For those of you that may have never read Invictus, I will share the beautiful words and deepest thoughts of a beautiful man who chose to share them with the world.
Out of the night that covers me,
Black as the Pit from pole to pole,
I thank whatever gods may be
For my unconquerable soul.
In the fell clutch of circumstance
I have not winced nor cried aloud.
Under the bludgeonings of chance
My head is bloody, but unbowed.
Beyond this place of wrath and tears
Looms but the Horror of the shade,
And yet the menace of the years
Finds, and shall find, me unafraid.
It matters not how strait the gate,
How charged with punishments the scroll.
I am the master of my fate:
I am the captain of my soul.
In truth, life in general is simply a walk through hell. This thing we call life and cling to so stingily is just years of sadness, tears, and intense sorrow. We go through life wanting what we can never acquire and wanting to hold a position we can never attain. We harm others as we scramble after the same limited rewards.

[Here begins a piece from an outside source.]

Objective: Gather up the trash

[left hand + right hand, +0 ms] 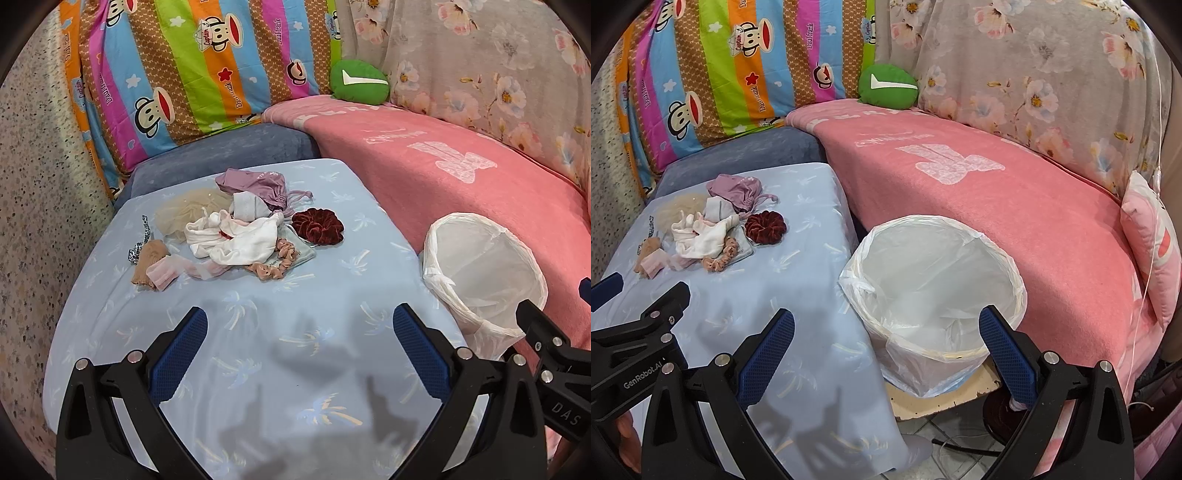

Love is a very elusive prize but a very common emotion. Each of us crave love at some level. We each have our own definition of exactly what love is. Love can be a dangerous thing that involves sharing the most intimate thoughts, words, and actions with others and risking hurt if that love is unrequited or the mutual emotion dies. But, without love, life would be nothing. While love could be fleeting, much of the time it is lasting, everything else, however, is definitely fleeting. Those material things we clamor after, many times stepping on friends and foes alike will remain here in the material world when our time here is expired, but love will follow us beyond the grave.
Henley, through his life as well as his words gives us a blueprint for how to live, and die. No matter how badly the world beats us up, we still have the opportunity, if we take it, to stand tall, shake our fists, and yell to the world and to the heavens that we may have been beaten but we did not break and that what ever punishment or reward awaits us at the next stage of life, we earned by living a life of virtue and avoiding the moral corruptions that surround and tempt us constantly and ignoring the taunts of others. We can all be heroes if we do not waver and as we pass from here to there we can have on our lips that proclamation best expressed in the last two lines of Invictus.
When I read the words of Invictus, my thoughts have a tendency to drift to the Jews, and others, who were subjected to the most unthinkable horrors known to the modern world during the Holocaust Period of Nazi Germany, and yet held true to who they were and did not give up their personhood, and in the end, those who survived, could stand, for themselves as well as those who had their lives snuffed out by the animals who established and ran the camps, bloodied but unbowed, victorious against those that sought to destroy them.
Tim McVeigh had no right to utter those words, he was no hero, he destroyed life. He appointed himself the arbiter of what was right and what was wrong, then became the executioner of those he judged to be wrong.
Those who walked out of the death camps, those who gave their lives or limbs on battlefields, those who stood against hatred and violence were heroes and can claim the message of Henley’s words as their own.